A tenor de sus actuaciones al respecto
cada vez que los malvados catalanistas sufren un revés, se puede
deducir con escaso margen de error que Guardiola debe de sufrir unos
espasmos internos de alta intensidad.
Ha de resultarle muy doloroso el fracaso
del mal. Cada vez que ocurre vomita sandeces sin sentido, y son de
tal calibre que hacen dudar de su inteligencia. Pero algo parece que
sí tiene, porque de fútbol sí que sabe. Ahora bien, fuera del
fútbol y, concretamente, en el terreno de la democracia, es un
ignorante. Las dice tan gordas y es tanto el odio que se advierte en
ellas que no queda más remedio que atribuirle maldad. Y no maldad
por ignorancia o descuido, sino maldad a propósito, consciente.
Hace más de mil años que los
agricultores valencianos conocen la relación que hay entre la ley y
la civilización, de ahí el Tribunal de las Aguas. El propio
Guardiola debería saberlo saberlo también, puesto que fue condenado
en Italia por doparse.
Si aquellos labriegos valencianos del
siglo décimo supieron darse cuenta de que la ley es indispensable
para que haya armonía entre las gente, también debería haberlo
comprendido alguien a quien no le falta dinero para comprarse libros
e informarse al menos de lo fundamental en la vida.

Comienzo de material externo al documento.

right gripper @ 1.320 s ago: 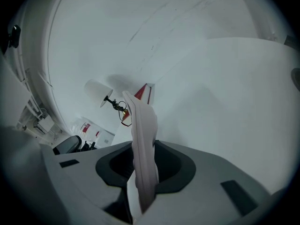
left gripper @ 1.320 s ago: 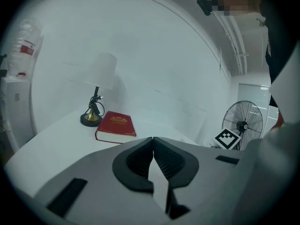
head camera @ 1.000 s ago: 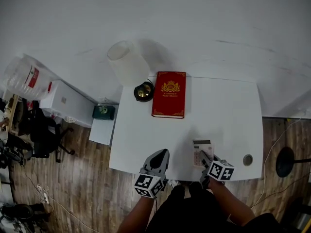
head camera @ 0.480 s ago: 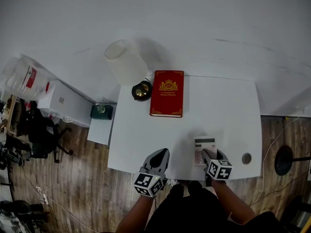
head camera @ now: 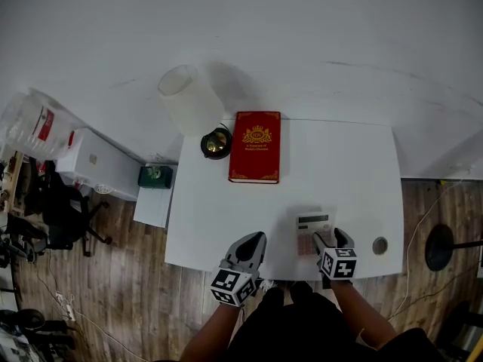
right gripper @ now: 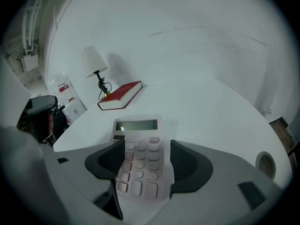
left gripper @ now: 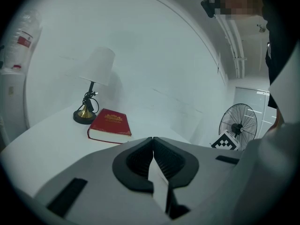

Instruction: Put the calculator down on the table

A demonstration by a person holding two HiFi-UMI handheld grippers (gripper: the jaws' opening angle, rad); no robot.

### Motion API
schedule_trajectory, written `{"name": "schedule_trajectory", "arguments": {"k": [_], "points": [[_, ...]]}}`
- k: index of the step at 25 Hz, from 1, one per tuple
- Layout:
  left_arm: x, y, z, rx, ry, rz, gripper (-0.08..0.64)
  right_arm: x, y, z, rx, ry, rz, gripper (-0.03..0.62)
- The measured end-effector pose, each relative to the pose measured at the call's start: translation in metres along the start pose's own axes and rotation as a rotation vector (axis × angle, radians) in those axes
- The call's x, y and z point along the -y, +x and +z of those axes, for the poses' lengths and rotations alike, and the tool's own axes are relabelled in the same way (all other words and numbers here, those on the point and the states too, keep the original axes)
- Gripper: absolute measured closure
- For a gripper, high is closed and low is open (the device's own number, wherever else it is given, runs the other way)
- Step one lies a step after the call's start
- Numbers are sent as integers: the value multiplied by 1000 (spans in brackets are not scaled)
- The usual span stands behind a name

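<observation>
A pale, pink-keyed pocket calculator lies on the white table close to its near edge, display end pointing away from the person, between the jaws of the right gripper. Those jaws have just been opening and now stand wide, their pads clear of the casing on both sides. The risk appears to lie in the withdrawal. The calculator sits deep between the jaws, so a pull-back that drifts sideways or dips could catch a pad on its edge. That could drag it towards the table's lip, skew it, or tip it off. A straight lift or backward draw looks the safer course. The right gripper slants steeply down at the tabletop, the person's forearm trailing behind it. The left gripper hovers nearly level over the front edge, well apart from the calculator, jaws closed together on nothing and aimed towards the red hardback book and the white-shaded lamp.
</observation>
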State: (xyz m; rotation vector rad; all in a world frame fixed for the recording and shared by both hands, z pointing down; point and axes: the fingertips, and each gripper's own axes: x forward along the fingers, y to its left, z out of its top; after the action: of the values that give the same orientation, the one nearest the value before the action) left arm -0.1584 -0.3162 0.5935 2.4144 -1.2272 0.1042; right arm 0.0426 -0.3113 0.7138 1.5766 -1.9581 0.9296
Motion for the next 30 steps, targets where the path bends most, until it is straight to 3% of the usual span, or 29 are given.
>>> {"name": "schedule_trajectory", "arguments": {"k": [8,14,16,20,25,30], "points": [[8,7,12,17,25,-7,540,-37,-31,70,173,-154,83,354],[12,6,34,44,88,17,540,-75,-74,123,349,-197,211,401],[11,3,52,81,108,35,540,-86,-93,141,431,-233,229,438],[12,0,72,118,148,45,540,-97,-125,162,588,-288,220,574],[19,-4,81,128,151,49,540,-112,-149,180,670,-423,212,575],[26,-4,83,131,182,48,540,-115,-157,189,696,-445,215,575]]}}
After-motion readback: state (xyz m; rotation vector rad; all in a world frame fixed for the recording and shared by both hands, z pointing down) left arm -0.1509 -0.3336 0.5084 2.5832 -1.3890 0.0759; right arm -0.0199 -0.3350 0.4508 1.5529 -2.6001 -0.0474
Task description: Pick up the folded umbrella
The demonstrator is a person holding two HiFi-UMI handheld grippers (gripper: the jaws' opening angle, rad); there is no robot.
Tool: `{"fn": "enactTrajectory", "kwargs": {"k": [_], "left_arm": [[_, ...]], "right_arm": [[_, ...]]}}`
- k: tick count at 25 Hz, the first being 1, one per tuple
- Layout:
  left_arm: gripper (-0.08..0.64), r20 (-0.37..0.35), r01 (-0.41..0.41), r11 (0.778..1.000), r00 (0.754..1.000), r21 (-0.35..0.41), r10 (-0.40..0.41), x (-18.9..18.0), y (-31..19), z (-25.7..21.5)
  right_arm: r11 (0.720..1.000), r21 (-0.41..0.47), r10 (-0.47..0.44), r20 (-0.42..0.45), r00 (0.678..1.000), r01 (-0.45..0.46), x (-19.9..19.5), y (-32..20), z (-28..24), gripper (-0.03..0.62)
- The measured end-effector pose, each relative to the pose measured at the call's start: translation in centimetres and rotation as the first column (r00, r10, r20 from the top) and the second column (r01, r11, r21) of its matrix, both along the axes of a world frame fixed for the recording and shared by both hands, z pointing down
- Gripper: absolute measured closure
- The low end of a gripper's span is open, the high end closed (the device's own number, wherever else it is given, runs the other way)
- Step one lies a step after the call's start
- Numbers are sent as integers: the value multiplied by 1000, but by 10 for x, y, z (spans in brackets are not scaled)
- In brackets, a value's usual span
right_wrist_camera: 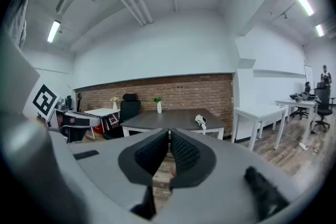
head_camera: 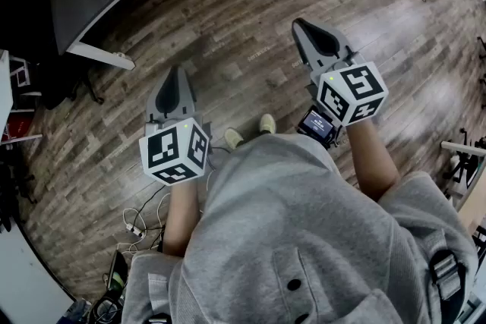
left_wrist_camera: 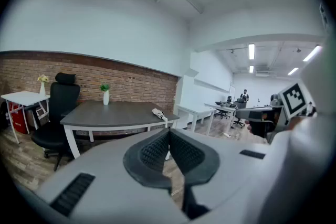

La democracia, para ser plena y digna de
ese nombre, precisa de personas adultas, conscientes del compromiso
que tienen con los demás, y que consiste en respetar en modo extremo
las reglas de juego, esto es, la ley. Dentro de ella, en un país
democrático, están los mecanismos para cambiarla si se cree
necesario. Mientras no se cambie es de obligado cumplimiento.
Y la ley ha dictado sentencia, o sea, el
tribunal encargado del caso, y puede gustar más o menos, se puede
criticar, pero hay que cumplirla. Eso es democracia y civilización.
Lo de Guardiola es salvajismo e iniquidad.